Respond to your child with real emotion. Don’t go over the top with reactions, but don’t be a therapist either. Nodding one’s head, naming feelings, and reflecting back is terrific when kids are extremely young or upset or sick or scared. But for the everyday tracking we need to stay in touch with their lives, it is far better to respond like an actual person. “Are you kidding me, Michael did what to Earnest?” “I love what you said to Jenny, it touches my heart.” After all, don’t genuine responses make you want to share more too?
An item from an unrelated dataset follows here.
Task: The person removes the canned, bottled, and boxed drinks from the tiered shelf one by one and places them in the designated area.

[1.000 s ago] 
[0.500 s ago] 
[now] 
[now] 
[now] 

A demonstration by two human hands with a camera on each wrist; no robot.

- Encourage emotional literacy.
Help your kids tell the story. We focus on academics, but our kids also need to be emotionally literate, able to tell a story from beginning to end. Problems are better solved when one can articulate them to another person and people find solutions together. I know, kids take so long to get to the point and schedules must be followed. But slow down for two minutes to ask action questions: “Who was there? What did they say? What happened next?” These help your child feel heard and show you are interested in the whole story. “Love is focused interest,” it has been said, and our kids can tell when we are interested in the story. As a 6-year-old said to me, “I want mom’s undivided attention.” “What do you mean, no siblings around?” “No,” she replied,” not thinking about 50 other things at once.”
- Details matter.
Pay attention to the superficial. “You lost quarters under the vending machine. What year were they?” often leads to the real scoop. “I was at the vending machine because I didn’t think anyone would talk to me at lunch.” The trivial is where kids live; they get scared off when we delve for deeper feelings, as in “How did that make you feel?” So, commit to the superficial, and more often than not the trivial will lead to what’s really going on.
- You count, too.
This is big in our child-centered world. Talk about yourself if you want your kids to talk about themselves. Next time at dinner, spend a few moments opening up about your day. Your child will interrupt, and I guarantee you won’t get to the end of the story. The reason it’s such a conversation trigger is that when you talk about yourself it reminds kids about things in their distant memory three hours earlier. For example, if you say, “I had an argument with one of my friends at work,” your child might well respond, “I had a fight with Jenny during gym.” And a special note about dinnertime: grill the food not your kids. Endless queries such as “How was school?” are conversation-busters. As one pre-teen told me, “It feels like I have to produce all over again at dinner.”
- Give advice.
It’s hard to believe, but our precocious 21st Century kids of all ages still crave direction. After the story, after you’ve responded, then discuss together how your child might handle the situation differently next time. Ask for her ideas, and don’t be afraid to give yours. Try not to lecture, and pay attention to those subtle signals of going on too long. Keep it short, and use your life-wisdom to guide. Begin with, “I know my experience isn’t anything like yours, it’s very different now,” since even young children need to feel separate enough to discover what works. Powerful advice means recognizing your own limits to help kids make decisions without you. Tell them, “I can’t be there to make the decision about sharing that toy or sharing that secret with Joanne, but here’s what I think will happen.” When children know where you stand, they feel closer to you and more willing to open up. If you follow just one of these suggestions, you will see change. You love your kids, as I do mine, so I know you’ll try. Many of the seven keys to great communication you’ve already sensed, and they will work for almost every child.